Bu nedenle Ankara'da aldığımız bir puan pek üzmemişti bizi.
Nasıl olsa Adana Demirspor'u kendi sahamızda yeneriz. İstanbulspor da bir puan aldı.
Giresun yine bu hafta da takıldı, zirveyi ele geçireceğiz derken kafamda yaptığım tüm planlar bu maçın sonucuyla, sonucundan çok da oynadığımız oyunla alt üst oldu.
Adana Demirspor'la ikinci maçına çıkan Samet Aybaba'nın maç öncesi dediği gibi Adana Demirspor'da ilk iki hesaplarına hem oynadığı oyunla hem de aldığı üç puanla dahil oldu ve yine Samet Hocanın dediği gibi 1. Lig yeniden başladı.
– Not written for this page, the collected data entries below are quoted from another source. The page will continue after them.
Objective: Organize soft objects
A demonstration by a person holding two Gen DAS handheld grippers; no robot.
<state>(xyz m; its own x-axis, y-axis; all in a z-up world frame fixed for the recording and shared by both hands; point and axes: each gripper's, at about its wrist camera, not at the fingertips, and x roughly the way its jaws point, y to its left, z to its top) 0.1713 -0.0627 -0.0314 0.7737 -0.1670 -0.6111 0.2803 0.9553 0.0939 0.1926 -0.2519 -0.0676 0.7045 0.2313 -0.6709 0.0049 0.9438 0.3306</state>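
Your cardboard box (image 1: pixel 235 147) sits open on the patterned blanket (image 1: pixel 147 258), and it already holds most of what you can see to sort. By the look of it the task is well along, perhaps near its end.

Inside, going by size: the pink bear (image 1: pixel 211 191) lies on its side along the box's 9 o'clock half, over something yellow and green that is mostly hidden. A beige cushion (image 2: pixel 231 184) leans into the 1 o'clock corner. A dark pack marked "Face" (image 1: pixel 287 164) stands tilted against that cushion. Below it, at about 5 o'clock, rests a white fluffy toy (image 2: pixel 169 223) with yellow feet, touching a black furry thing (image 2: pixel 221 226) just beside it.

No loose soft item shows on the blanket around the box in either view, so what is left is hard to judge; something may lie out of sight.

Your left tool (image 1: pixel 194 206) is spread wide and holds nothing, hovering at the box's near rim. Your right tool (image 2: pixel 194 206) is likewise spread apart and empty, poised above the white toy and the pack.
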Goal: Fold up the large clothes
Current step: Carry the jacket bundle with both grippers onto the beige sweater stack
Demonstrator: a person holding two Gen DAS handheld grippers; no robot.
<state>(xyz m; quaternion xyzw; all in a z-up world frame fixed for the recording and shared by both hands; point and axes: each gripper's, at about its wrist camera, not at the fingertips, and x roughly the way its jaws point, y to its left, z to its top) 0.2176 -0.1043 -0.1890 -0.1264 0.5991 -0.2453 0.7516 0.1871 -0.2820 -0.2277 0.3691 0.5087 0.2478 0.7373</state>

Hangi mazerete sığınılır bilmiyorum. Sadece Yasin'in yokluğu bu sonucun mazereti yapılır mı bilmiyorum ama bana göre de benim gibi Samsunspor taraftarlarına göre de bu maçın mazereti yok.
Kötü demiyorum, çok kötü bir futbol. Doğru dürüst ne oyun var, ne şut, ne hareket, ne istek.
Az biraz 32 yaşındaki Burak Çalık, biraz Djedje...
Hele ikinci yarı umudumuz İlyas tam fiyasko.
Kalecimiz yine sınıfta kaldı.
Yazdıklarımdan sakın bir umutsuzluk algılanmasın.
Bu takım bu kadroyla toparlanacak yine de iddiasını sürdürecektir.
Ama kendine gelmesi, toparlanması gerekir.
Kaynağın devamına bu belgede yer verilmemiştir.